In via preliminare, la Corte di giustizia rileva, nella sua sentenza, che le dichiarazioni di un richiedente asilo relative al proprio orientamento sessuale costituiscono solo il punto di partenza nel processo di esame della richiesta e possono necessitare di una conferma. Tuttavia, le modalità di valutazione, da parte delle autorità competenti, di tali dichiarazioni e degli elementi di prova presentati a sostegno di richieste devono essere conformi al diritto dell’Unione e segnatamente ai diritti fondamentali garantiti dalla Carta, quali il diritto al rispetto della dignità umana e il diritto al rispetto della vita privata e familiare.

Peraltro, tale valutazione deve essere individuale e tener conto della situazione individuale e delle circostanze personali del richiedente (compresi fattori quali la sua estrazione, il suo sesso e la sua età), al fine di valutare se gli atti a cui è stato o potrebbe essere esposto si configurino come persecuzione o danno grave.

In tale contesto, la Corte fornisce le seguenti indicazioni quanto alle modalità di valutazione da parte delle autorità nazionali.

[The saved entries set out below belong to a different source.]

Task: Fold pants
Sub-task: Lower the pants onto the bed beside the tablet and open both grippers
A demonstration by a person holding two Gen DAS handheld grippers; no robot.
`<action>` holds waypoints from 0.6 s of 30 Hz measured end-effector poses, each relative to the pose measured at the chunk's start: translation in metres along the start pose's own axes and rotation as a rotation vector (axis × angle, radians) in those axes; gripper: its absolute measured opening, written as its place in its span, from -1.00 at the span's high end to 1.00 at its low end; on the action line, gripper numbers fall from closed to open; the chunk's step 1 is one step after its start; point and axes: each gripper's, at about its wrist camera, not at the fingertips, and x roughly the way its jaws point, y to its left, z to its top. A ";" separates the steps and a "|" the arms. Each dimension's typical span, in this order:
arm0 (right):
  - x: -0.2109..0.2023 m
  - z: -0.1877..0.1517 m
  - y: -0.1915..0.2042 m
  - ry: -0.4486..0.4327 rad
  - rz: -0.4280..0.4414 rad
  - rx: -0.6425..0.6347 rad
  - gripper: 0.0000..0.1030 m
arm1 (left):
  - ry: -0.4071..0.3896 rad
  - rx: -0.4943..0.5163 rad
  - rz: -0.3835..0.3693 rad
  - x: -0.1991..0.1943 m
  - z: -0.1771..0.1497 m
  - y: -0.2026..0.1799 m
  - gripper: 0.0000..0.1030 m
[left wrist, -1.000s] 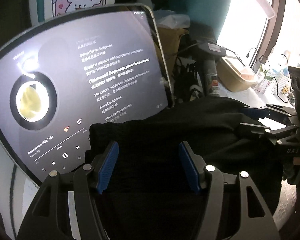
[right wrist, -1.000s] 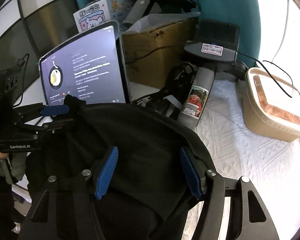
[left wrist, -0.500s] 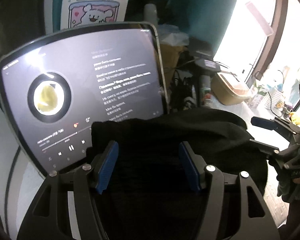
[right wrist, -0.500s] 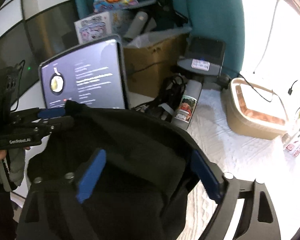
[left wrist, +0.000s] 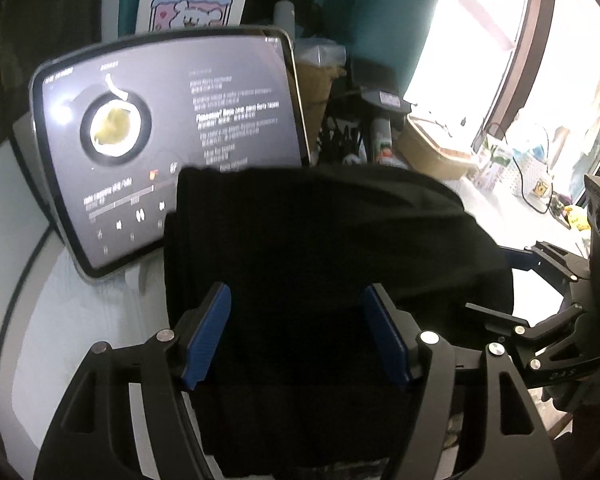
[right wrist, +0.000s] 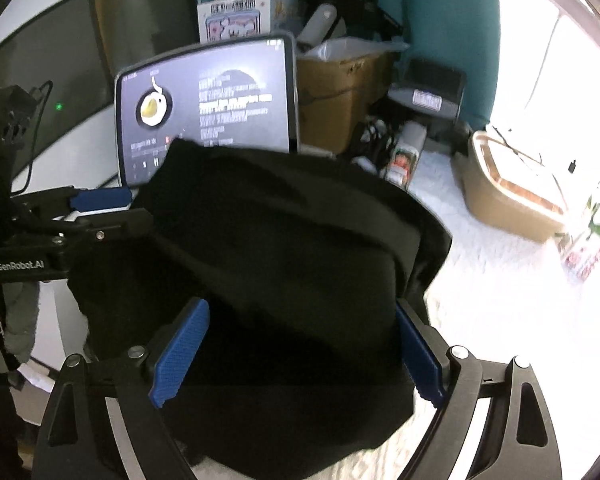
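Note:
The black pants (left wrist: 324, 240) lie folded in a thick bundle on the white table, also in the right wrist view (right wrist: 284, 248). My left gripper (left wrist: 296, 332) is open, its blue pads either side of the bundle's left part, just above it. My right gripper (right wrist: 296, 352) is open wide over the bundle's right part. Each gripper shows in the other's view: the right one (left wrist: 500, 280) at the pants' right edge, the left one (right wrist: 112, 208) at their left edge. Neither grips the cloth.
A lit tablet (left wrist: 172, 152) stands right behind the pants, also in the right wrist view (right wrist: 212, 108). A cardboard box (right wrist: 340, 92), cables, a can (right wrist: 404, 156) and a tan lidded container (right wrist: 512, 188) crowd the back and right of the white quilted table (right wrist: 500, 300).
Both grippers have pulled back and up from the pants. The right gripper's jaws have opened wider and let the cloth go. The bundle rests on the table.

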 end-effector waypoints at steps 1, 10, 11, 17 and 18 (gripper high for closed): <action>0.003 -0.004 0.000 0.010 -0.005 0.003 -0.77 | 0.003 0.000 0.001 0.000 -0.003 0.000 -0.35; -0.024 -0.024 -0.002 0.003 -0.052 0.044 -0.77 | -0.026 0.034 0.010 -0.020 -0.022 -0.018 -0.35; -0.034 -0.027 -0.003 -0.010 -0.062 0.049 -0.77 | -0.039 0.052 0.013 -0.026 -0.022 -0.024 -0.35; -0.095 -0.041 -0.008 -0.089 -0.127 0.080 -0.79 | -0.135 0.122 -0.011 -0.062 -0.022 -0.067 -0.46; -0.105 -0.043 -0.009 -0.101 -0.137 0.085 -0.79 | -0.147 0.129 -0.018 -0.066 -0.022 -0.074 -0.46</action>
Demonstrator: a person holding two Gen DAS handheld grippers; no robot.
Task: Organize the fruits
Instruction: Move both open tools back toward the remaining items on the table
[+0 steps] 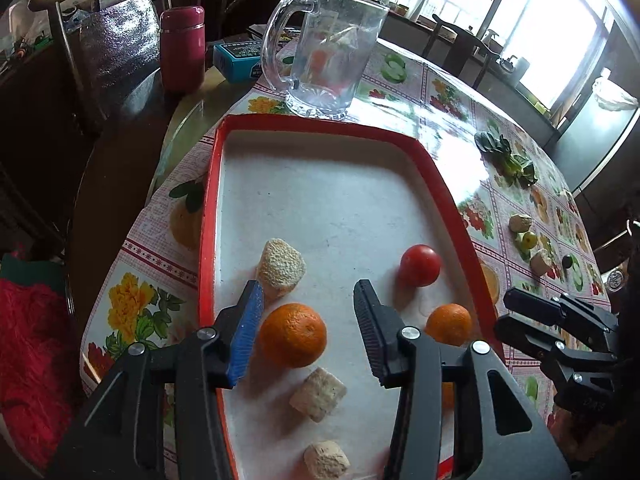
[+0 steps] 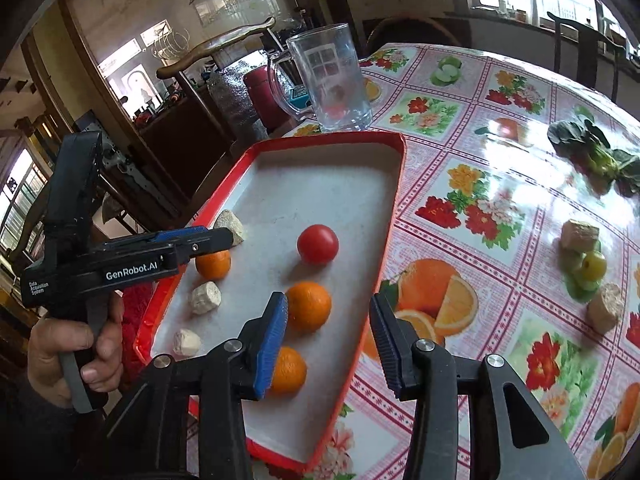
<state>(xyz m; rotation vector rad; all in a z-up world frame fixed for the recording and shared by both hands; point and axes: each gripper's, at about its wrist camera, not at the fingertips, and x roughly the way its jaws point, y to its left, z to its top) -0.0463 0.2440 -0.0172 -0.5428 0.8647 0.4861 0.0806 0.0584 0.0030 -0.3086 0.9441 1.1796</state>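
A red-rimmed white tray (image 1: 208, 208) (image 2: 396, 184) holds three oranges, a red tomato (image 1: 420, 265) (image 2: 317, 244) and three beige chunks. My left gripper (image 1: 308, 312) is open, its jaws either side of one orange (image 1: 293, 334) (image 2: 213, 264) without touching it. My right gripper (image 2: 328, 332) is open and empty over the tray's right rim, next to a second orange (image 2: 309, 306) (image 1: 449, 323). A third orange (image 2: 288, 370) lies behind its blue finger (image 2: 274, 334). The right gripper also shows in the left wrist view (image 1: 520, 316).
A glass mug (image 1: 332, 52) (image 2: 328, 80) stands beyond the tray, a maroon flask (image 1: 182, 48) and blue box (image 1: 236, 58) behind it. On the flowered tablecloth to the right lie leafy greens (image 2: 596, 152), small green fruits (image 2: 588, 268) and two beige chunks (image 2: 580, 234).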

In primo luogo, la valutazione delle richieste di asilo sulla sola base di nozioni stereotipate associate agli omosessuali non consente alle autorità di tener conto della situazione individuale e delle circostanze personali del richiedente. Il fatto che un richiedente non sia in grado di rispondere a tali domande non può costituire, di per sé, un motivo sufficiente per concludere per la sua mancanza di credibilità. In secondo luogo, anche se le autorità nazionali possono procedere, se del caso, a interrogatori destinati a valutare i fatti e le circostanze concernenti l’asserito orientamento sessuale di un richiedente asilo, gli interrogatori sui dettagli delle pratiche sessuali del richiedente sono contrari ai diritti fondamentali garantiti dalla Carta e, segnatamente, al diritto al rispetto della vita privata e familiare. Quanto, in terzo luogo, alla possibilità, per le autorità nazionali, di accettare, come hanno proposto taluni richiedenti asilo, il compimento di atti omosessuali, il loro assoggettamento a eventuali «test» per stabilire la loro omosessualità o ancora la produzione di prove quali registrazioni video dei loro atti intimi, la Corte sottolinea che tali elementi, oltre al fatto che non hanno necessariamente valore probatorio, sarebbero idonei a ledere la dignità umana il cui rispetto è garantito dalla Carta. Per di più, autorizzare o accettare un tipo di prove del genere avrebbe un effetto incentivante nei confronti di altri richiedenti e equivarrebbe, di fatto, a imporre a questi ultimi prove siffatte. In quarto luogo, considerata la delicatezza delle informazioni relative alla sfera personale di un individuo e, segnatamente, alla sua sessualità, non si può concludere che quest’ultimo manchi di credibilità per il solo fatto che, a causa della sua reticenza a rivelare aspetti intimi della propria vita, egli non abbia dichiarato immediatamente la propria omosessualità.